Start of DATASET EXTRACT

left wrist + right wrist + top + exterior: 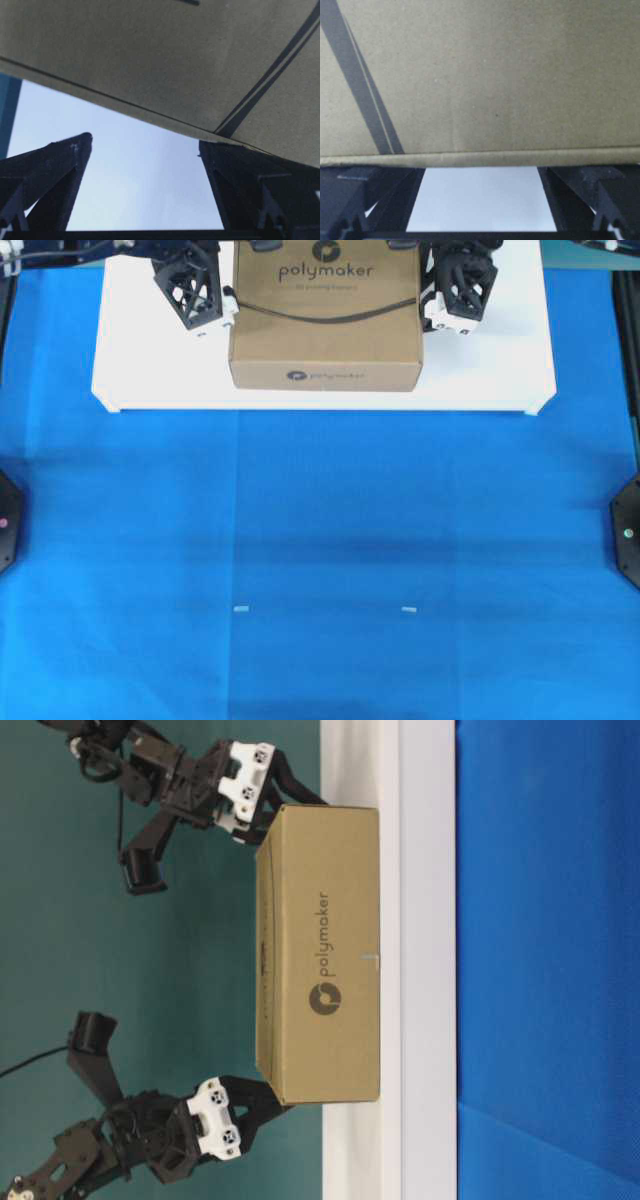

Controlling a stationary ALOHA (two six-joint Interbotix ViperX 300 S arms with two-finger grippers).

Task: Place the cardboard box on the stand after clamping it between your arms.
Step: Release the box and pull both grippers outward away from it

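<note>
My fingers (pixel 60 165) stand spread wide on both grippers, gripping nothing; the left gripper (pixel 205 325) at nine o'clock and right gripper (pixel 450 320) at three flank the cardboard box (pixel 325 325), which rests on the stand (pixel 150 375) because side pressure carried it.

The overhead exterior view looks straight down on the blue-clothed desk (pixel 330 570), with the low white rectangular stand (pixel 140 370) and the brown cardboard box printed "polymaker" (pixel 325 330) at its top edge. The table-level exterior view is rotated a quarter turn and faces the box's (pixel 320 970) printed side wall from low down; both exterior views share box, stand (pixel 425 840) and both arms. Each wrist view sits very close, looking past its own black claw fingers (pixel 55 170) (pixel 580 200) at the cardboard (pixel 150 55) (pixel 485 75).
</note>
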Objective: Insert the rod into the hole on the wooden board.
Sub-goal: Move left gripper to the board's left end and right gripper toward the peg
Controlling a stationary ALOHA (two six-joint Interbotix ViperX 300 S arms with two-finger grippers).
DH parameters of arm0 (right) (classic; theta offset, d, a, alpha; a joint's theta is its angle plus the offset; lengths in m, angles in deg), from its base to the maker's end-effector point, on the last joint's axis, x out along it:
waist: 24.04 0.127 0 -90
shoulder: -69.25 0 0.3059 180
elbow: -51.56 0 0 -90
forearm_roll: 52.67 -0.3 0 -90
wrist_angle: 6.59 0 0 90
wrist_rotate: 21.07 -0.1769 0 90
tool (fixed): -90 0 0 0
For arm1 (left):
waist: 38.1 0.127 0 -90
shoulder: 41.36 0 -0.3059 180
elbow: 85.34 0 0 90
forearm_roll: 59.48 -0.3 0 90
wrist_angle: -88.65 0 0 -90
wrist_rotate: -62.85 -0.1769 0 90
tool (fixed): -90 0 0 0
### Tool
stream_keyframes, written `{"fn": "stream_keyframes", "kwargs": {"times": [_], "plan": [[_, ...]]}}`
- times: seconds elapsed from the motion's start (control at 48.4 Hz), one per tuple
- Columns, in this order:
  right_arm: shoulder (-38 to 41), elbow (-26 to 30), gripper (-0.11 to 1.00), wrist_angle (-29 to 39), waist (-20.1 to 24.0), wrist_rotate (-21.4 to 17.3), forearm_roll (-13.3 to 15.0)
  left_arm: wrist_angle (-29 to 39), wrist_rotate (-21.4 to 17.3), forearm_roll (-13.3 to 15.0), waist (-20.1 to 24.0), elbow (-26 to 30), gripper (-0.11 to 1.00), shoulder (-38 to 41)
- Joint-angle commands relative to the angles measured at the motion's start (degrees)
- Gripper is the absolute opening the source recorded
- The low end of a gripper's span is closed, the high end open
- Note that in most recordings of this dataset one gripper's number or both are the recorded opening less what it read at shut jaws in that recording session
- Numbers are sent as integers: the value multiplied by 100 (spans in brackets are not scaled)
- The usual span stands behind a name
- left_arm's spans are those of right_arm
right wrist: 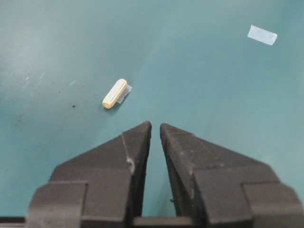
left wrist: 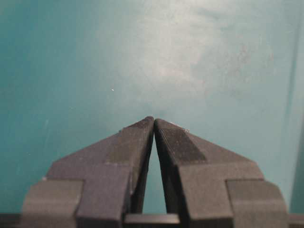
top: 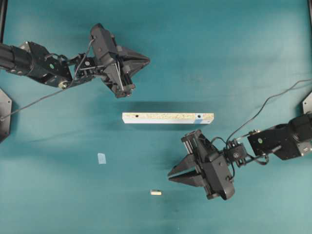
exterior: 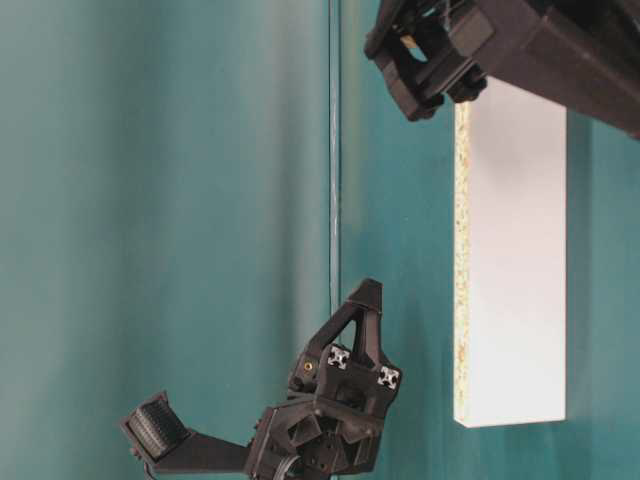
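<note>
Speckled chipboard wooden board (top: 168,117); cream cylindrical rod (top: 155,192); both wedge-shaped grippers closed, empty.

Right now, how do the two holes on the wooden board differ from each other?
The hole near the right end of the wooden board in the overhead view has a blue mark around it; the other hole, near the left end, is plain dark with no mark. The marked one lies closer to the right tool, the plain one closer to the left tool. Both are small, round, empty and on the speckled top face.
</note>
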Motion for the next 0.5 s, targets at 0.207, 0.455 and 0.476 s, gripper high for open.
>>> {"fn": "stream_keyframes", "kwargs": {"times": [0.207,0.455,0.476], "plan": [[-870,290,0,1292,35,-176,-26,633,-62,-246,-114,70,9,-1002],[-1731,431,0,2830,35,-773,-26,1688,-62,-255,-360,70,9,-1934],[-1775,431,0,2927,35,-861,-26,1767,-62,-255,-387,79,9,-1978]]}}
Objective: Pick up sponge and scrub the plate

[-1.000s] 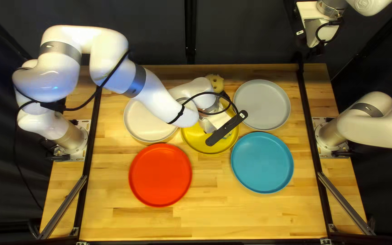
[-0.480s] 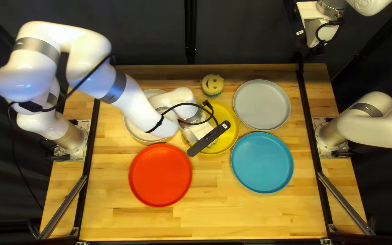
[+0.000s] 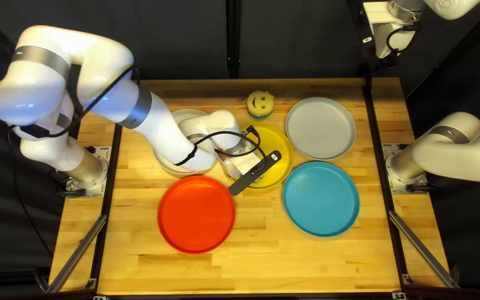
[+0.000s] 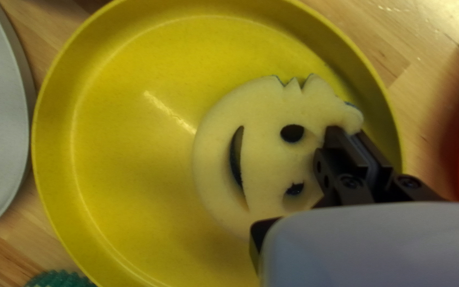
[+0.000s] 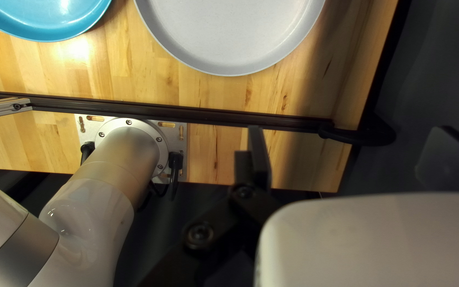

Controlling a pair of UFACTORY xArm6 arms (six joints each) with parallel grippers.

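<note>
Left wrist view puts the smiley sponge (image 4: 264,159) inside the yellow plate (image 4: 128,159), off centre, toward the side where the red plate (image 3: 196,214) sits. The left gripper (image 3: 245,162) is clenched on it: its two black fingers nip the sponge at the brow, by the jagged hair, so the jaws stand at that end while the curved mouth points away from them, toward the plate's middle. Both eyeholes lie between mouth and fingertips. The sponge's face is up; whether its underside presses on the plate all the way across, I cannot tell.

In the top left view, the left arm reaches over from the desk's left edge, partly covering the cream plate (image 3: 165,162) and hiding most of the sponge. The red plate lies toward the desk's near left corner, and the blue plate (image 3: 320,199) sits across from it, toward the near right corner. Beyond the blue plate, nearer the far edge, is the grey plate (image 3: 320,128). A second smiley sponge (image 3: 260,104), green underneath, rests near the far edge, just beyond the yellow plate.

The right gripper (image 3: 387,45) hangs raised past the far right corner, its jaws released and wide apart, with nothing between them.
</note>
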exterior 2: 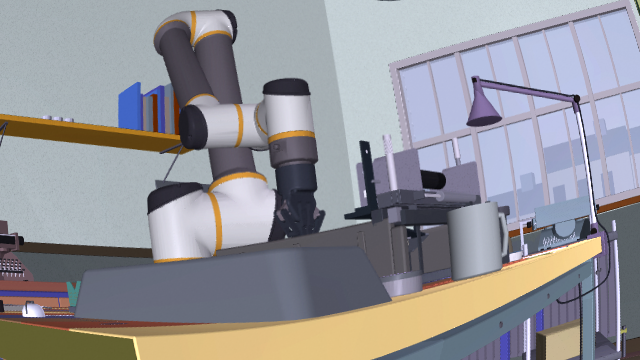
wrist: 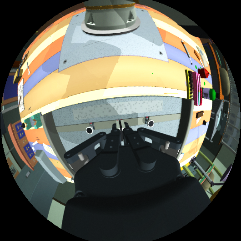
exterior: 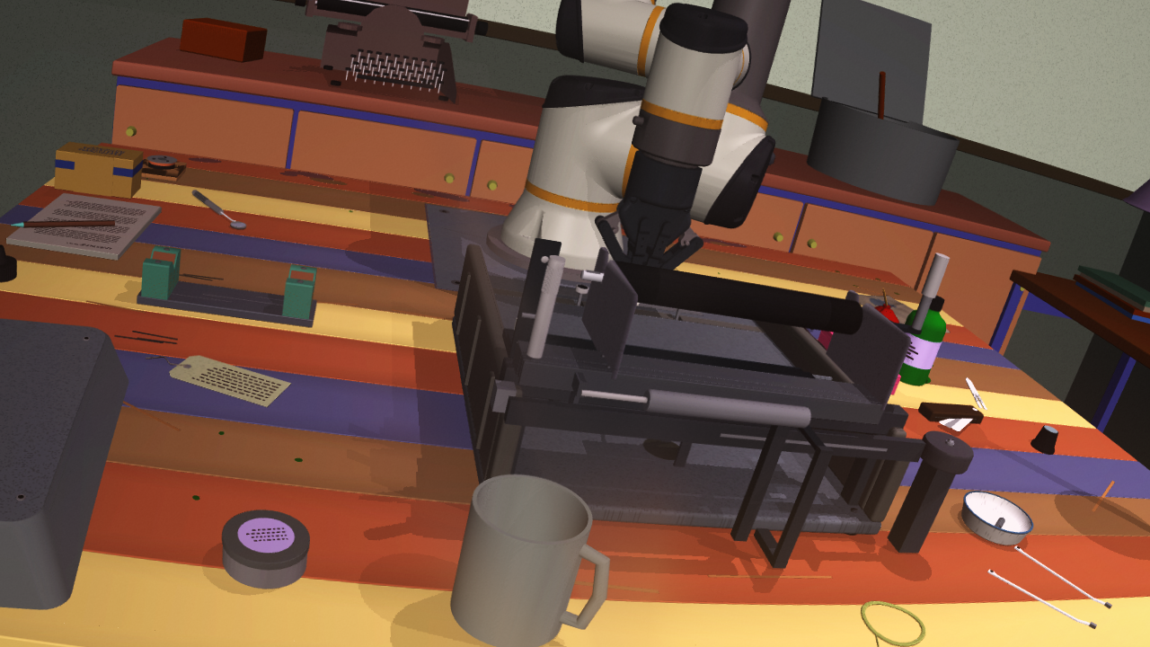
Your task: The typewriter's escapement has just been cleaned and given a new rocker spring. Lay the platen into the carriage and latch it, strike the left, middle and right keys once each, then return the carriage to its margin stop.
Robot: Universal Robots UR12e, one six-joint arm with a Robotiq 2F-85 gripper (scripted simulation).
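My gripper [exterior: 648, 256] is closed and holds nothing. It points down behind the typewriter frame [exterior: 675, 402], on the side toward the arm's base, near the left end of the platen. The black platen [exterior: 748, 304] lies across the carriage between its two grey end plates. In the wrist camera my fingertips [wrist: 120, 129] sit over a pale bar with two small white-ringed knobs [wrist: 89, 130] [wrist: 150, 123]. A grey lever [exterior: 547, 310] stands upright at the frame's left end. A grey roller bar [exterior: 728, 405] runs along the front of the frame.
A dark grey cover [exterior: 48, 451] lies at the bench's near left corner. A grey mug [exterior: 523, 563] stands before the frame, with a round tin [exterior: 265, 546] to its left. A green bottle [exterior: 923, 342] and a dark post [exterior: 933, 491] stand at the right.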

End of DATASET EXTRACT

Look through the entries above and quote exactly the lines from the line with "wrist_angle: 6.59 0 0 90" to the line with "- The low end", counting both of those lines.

OUTPUT OF THE EXERCISE →
wrist_angle: 6.59 0 0 90
wrist_rotate: 21.07 -0.1769 0 90
tool (fixed): -90 0 0 0
For arm1 (left):
waist: 38.1 0.127 0 -90
shoulder: 41.36 0 -0.3059 180
elbow: 85.34 0 0 90
forearm_roll: 59.48 -0.3 0 90
wrist_angle: -88.65 0 0 -90
wrist_rotate: -62.85 -0.1769 0 90
tool (fixed): -90 0 0 0
### Tool
stream_keyframes, written `{"fn": "stream_keyframes", "kwargs": {"times": [_], "plan": [[_, ...]]}}`
- times: seconds elapsed from the motion's start (control at 48.4 Hz), one per tuple
- Columns, in this order:
  right_arm: shoulder (-38 to 41), elbow (-26 to 30), gripper (-0.11 to 1.00), wrist_angle (-29 to 39), waist (-20.1 to 24.0), wrist_rotate (-21.4 to 17.3), forearm_roll (-13.3 to 15.0)
  left_arm: wrist_angle (-29 to 39), wrist_rotate (-21.4 to 17.3), forearm_roll (-13.3 to 15.0), waist (-20.1 to 24.0), elbow (-26 to 30), gripper (-0.11 to 1.00), shoulder (-38 to 41)
- Joint-angle commands relative to the angles measured at the motion's start (degrees)
- Gripper is the absolute opening the source recorded
- The low end of a gripper's span is closed, the high end open

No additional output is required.